Ever since Brian Jones of Rolling Stones fame recorded and released an album of music by the Master Musicians of Jajouka, Morocco, the group of wind players, drummers, etc., has been an important part of the musical map we who take note of such things have in our heads.

They've had a number of albums over the years and also been collaborators in meta-fusion encounters, notably with Ornette Coleman. And now there's a new album out, put together especially as a benefit for them and the funds they need to keep on, The Road to Jajouka (Howe).

This is a fascinating collection of collaborations between Jajouka musicians and contemporary jazz and rock musicians of note. The participants include Ornette Coleman, Marc Ribot, Medeski, Martin & Wood, Flea, John Zorn, Lee Ranaldo, Mickey Hart, etc.
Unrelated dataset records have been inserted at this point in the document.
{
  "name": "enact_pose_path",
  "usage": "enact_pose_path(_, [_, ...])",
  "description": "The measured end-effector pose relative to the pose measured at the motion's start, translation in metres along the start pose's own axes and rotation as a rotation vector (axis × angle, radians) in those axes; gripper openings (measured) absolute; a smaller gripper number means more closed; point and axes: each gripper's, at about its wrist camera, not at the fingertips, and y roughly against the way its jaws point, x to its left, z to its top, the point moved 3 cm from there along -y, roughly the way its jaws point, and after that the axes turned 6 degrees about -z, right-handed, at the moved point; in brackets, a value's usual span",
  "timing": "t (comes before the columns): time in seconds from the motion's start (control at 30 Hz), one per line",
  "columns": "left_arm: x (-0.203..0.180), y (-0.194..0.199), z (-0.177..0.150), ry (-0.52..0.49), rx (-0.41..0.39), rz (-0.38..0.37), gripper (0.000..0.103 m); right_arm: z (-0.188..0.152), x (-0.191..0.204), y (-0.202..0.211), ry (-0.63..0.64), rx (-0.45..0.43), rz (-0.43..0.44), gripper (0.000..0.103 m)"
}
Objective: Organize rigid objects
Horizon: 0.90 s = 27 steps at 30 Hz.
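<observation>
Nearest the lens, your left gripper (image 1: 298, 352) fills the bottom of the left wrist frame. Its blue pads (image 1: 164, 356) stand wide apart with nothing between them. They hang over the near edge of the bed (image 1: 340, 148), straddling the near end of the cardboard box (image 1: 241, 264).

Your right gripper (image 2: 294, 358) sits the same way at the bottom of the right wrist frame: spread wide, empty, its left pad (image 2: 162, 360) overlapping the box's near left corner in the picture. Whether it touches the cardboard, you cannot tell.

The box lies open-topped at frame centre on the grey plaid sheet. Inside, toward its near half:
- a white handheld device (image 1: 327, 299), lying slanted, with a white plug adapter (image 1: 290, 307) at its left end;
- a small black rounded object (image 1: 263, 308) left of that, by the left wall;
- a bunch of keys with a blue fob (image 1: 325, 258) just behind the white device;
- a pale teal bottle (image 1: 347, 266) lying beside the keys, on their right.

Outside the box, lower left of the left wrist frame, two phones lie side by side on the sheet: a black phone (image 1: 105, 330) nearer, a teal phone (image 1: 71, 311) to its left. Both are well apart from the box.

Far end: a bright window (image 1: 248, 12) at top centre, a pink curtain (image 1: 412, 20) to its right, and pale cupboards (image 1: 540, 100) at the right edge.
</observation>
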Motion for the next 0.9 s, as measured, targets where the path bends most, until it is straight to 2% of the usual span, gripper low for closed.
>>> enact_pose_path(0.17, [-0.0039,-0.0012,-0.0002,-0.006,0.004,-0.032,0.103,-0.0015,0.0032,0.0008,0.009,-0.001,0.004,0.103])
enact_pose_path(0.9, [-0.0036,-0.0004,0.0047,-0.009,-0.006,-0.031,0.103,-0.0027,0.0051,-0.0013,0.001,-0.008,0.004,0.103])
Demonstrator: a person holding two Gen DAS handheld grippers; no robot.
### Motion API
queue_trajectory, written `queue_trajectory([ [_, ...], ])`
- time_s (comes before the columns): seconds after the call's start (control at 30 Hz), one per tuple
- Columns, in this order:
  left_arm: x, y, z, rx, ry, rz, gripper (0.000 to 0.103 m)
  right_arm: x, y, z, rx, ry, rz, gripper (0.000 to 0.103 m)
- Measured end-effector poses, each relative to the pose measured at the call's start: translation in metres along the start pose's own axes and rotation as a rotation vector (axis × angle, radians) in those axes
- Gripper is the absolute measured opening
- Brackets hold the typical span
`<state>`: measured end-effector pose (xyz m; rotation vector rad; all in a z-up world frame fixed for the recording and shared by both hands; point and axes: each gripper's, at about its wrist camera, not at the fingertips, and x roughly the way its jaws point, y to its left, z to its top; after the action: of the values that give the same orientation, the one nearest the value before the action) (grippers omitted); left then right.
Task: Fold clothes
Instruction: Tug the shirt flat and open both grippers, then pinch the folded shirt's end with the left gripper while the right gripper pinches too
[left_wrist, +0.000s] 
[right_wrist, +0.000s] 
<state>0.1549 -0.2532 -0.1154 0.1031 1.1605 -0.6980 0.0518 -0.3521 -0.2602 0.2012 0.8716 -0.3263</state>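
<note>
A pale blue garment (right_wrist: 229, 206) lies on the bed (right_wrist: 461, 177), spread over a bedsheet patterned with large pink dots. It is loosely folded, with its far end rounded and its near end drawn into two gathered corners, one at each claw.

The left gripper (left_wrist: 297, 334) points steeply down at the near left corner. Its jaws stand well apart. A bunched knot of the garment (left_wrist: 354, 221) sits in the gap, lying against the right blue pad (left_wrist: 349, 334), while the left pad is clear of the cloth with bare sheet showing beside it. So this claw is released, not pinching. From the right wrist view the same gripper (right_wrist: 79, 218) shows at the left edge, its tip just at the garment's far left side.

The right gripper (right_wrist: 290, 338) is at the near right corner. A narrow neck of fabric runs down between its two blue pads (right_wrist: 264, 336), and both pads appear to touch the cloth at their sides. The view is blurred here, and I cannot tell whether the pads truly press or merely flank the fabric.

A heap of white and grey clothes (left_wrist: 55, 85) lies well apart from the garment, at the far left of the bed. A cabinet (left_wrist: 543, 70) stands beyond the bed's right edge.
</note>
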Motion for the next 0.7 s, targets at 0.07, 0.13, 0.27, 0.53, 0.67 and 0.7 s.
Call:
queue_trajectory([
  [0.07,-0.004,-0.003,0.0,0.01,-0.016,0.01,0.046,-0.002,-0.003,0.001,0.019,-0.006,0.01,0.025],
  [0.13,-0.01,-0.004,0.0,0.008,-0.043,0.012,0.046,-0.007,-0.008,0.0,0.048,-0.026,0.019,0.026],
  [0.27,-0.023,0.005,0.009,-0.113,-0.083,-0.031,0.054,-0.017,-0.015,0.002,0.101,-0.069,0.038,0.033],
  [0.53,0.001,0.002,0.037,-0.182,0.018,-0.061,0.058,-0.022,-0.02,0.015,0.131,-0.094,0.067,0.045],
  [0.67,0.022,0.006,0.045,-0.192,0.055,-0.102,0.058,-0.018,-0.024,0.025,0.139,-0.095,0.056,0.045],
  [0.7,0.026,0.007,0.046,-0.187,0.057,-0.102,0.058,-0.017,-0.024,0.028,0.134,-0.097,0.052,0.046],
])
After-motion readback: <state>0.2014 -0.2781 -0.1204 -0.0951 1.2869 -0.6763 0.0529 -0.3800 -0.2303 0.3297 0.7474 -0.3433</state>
It places the Jajouka tonality and playing style in a variety of Euro-American rock and jazz modes and does so with consistent success. And, best of all, you'll be helping them by getting the CD. Ultimately you should hear an album of their music in the North African context, but that can be something you can do later. This one is a kind of great adventure of musico-cultural integration and stands on its own with some very different twists and turns!

Friday, October 25, 2013

SOS, John Surman, Mike Osborne, Alan Skidmore, Looking for the Next One

SOS only released one album during their brief but productive lifetime on the '70s British jazz scene. So the uncovering and release of another two full-CDs of music is quite welcome. That is what we have on Looking for the Next One (Rune 360-361). SOS was the product of a three-way collaboration between John Surman, Mike Osborne and Alan Skidmore.

All three were (and are) primarily known as saxophonists and of course all three have a strong presence in that department. For the set Osborne is on alto, Skidmore on soprano and tenor, and Surman on baritone, soprano and bass clarinet. One of the things that makes this trio unique though is the way Skidmore can switch over to drums, Surman to synthesizers and keyboards, and Osborne to percussion at any given point to give us a sound that has many facets and seems--and is--much more than a three-sax gathering.

The other factor that makes this group stand out is the compositional side of the performances. Skidmore, Surman and the trio as a whole construct very interesting compositional materials out of folk roots and more avant leanings. All serve to frame the improvisations fully and provide a continuous evolution of feels and moods. It's free music with a structured backbone, so to say.

The first disk is a product of two London studio dates from 1974 and 1975. Tony Levin joins the band on drums for the last two cuts to give even more fullness to the sound. The second disk is a live set well-captured at the Balver Hoehle Jazz Festival, Germany, from the summer of 1974.

The music is in full fidelity and contains much that is remarkable. The synth/keys and drums give the band the ability to stray into more electric territory--like later Soft Machine in some ways, and they do so to good effect. The three-horn interaction and individual soloing are impeccable and rousing, all that one could hope for from these three.

This is a release that opens up the listener to a new, fuller understanding of how talented the three were and how intriguing and exciting was the music they made together. They deserved more attention, surely, than they got as SOS back then. But we have this set now and we can fully appreciate them in some depth. Grab this!